PROBLEM DETAILS:
The whole of the data is to be reproduced exactly.

INFORMATION SHOWN:
..........

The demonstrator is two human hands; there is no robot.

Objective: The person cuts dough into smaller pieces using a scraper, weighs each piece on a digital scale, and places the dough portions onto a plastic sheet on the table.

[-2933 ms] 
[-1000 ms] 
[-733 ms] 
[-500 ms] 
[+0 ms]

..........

REPLY TO THE TASK:
The demonstrator is two human hands; there is no robot.

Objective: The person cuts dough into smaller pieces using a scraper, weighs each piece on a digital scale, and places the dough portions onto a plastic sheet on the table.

[-2933 ms] 
[-1000 ms] 
[-733 ms] 
[-500 ms] 
[+0 ms]

That was the complete answer.